FINRA recently proposed amending Rule 8313 regarding the public release of disciplinary complaints and decisions. For anyone conscious through the financial crisis commencing in 2008, this proposal should come as no shock. Regulators are becoming more and more all about public disclosures.
FINRA has proposed, among other things, to allow for the public release of unredacted disciplinary complaints or decisions, subject to some limitations. The rationale for this proposed change is simple. Provide the investing public with greater access to information to make more informed decisions and, at the same time, deter and prevent future misconduct.
Providing potential investors with more information to make more informed decisions is certainly laudable. But will disclosure of this information really deter anything?
In my experience defending brokers and investment advisors, the deterrent function of this change is not likely to be all that.
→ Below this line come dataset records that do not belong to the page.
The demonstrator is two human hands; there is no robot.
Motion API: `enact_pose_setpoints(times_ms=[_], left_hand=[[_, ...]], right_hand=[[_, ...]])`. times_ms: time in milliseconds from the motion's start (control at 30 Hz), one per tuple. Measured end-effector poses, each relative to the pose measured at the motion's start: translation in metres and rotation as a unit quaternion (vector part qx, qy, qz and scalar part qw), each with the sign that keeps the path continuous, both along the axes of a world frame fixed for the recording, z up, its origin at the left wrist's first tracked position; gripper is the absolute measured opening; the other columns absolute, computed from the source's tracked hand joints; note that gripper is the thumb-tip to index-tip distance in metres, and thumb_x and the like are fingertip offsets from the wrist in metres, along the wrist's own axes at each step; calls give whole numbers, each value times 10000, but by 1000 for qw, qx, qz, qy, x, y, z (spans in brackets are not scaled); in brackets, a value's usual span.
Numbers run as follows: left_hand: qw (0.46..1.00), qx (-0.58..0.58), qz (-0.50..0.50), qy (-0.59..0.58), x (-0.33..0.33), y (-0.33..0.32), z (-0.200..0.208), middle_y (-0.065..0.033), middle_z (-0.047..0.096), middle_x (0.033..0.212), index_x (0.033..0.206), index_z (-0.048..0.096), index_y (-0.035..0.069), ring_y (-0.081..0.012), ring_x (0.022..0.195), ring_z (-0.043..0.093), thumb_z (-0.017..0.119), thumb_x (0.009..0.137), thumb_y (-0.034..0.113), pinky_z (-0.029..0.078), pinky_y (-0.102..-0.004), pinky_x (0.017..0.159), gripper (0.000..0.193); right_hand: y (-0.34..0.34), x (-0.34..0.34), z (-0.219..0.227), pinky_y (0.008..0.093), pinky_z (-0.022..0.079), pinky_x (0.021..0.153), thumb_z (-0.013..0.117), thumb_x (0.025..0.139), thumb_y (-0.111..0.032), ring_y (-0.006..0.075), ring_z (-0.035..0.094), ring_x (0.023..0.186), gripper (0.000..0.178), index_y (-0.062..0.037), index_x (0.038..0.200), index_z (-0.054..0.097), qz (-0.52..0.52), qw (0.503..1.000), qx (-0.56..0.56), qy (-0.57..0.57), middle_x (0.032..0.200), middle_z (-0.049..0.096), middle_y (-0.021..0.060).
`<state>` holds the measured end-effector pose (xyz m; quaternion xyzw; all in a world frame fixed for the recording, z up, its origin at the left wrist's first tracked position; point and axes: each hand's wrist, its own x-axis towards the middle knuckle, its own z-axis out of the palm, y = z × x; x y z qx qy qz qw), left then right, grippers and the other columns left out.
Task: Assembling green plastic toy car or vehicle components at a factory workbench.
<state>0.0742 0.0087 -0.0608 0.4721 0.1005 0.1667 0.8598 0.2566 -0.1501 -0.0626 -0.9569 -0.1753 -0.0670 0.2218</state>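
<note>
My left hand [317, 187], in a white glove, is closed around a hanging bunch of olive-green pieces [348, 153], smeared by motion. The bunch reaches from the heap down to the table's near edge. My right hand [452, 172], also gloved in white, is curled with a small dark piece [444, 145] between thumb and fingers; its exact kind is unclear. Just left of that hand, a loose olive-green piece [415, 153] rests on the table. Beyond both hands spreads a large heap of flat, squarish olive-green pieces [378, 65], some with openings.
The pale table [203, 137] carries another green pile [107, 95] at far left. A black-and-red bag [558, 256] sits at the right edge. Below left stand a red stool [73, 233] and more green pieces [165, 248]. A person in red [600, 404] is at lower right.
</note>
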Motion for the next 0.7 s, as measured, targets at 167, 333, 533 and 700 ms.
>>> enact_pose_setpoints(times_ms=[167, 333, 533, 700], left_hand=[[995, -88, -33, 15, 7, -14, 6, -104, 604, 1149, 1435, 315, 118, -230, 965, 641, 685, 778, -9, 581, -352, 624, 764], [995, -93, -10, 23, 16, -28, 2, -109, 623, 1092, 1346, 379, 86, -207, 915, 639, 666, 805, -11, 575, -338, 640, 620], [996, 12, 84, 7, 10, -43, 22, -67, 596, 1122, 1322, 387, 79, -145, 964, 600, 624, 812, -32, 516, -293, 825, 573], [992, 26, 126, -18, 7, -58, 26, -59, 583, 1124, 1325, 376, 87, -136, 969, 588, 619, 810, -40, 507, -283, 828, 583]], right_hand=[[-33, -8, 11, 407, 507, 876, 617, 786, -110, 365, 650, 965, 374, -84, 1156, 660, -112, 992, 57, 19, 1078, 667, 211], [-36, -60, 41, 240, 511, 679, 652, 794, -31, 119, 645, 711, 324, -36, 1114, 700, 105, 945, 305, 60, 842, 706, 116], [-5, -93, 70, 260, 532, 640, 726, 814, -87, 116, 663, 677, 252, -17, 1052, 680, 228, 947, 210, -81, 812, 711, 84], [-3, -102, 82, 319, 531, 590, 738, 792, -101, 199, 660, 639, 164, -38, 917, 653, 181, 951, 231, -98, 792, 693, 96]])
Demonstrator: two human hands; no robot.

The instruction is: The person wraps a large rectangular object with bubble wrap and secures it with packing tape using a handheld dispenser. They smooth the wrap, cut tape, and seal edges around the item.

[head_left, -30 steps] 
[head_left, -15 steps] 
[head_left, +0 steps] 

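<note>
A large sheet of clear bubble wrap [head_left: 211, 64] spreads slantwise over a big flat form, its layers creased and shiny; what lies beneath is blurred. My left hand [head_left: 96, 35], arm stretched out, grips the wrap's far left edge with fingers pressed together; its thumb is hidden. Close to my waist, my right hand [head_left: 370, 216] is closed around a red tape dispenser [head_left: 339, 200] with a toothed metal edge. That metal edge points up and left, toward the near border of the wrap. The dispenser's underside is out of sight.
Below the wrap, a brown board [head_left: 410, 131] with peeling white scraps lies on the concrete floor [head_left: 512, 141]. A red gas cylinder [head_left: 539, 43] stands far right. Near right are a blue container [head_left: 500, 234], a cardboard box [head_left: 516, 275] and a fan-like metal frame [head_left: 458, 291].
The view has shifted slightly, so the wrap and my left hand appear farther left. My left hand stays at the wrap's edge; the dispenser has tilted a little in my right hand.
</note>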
The threat of public disclosure if caught will not be much of a deterrent to a person who starts with bad motives. A bad broker is just that.
So what are all of the “honest” brokers and registered representatives supposed to do. For one, if you are honest and run a clean operation, this proposal should mean very little to you.
The critical thing that all firms must promote is an overriding corporate culture of compliance. By having, promoting and enforcing such a culture, bad brokers are likely to go elsewhere, and your name will be out of these new public disclosures. If you do not live by a culture of compliance, then you cannot complain when your name is out there for the investing public to see as having been the subject of a disciplinary complaint or decision.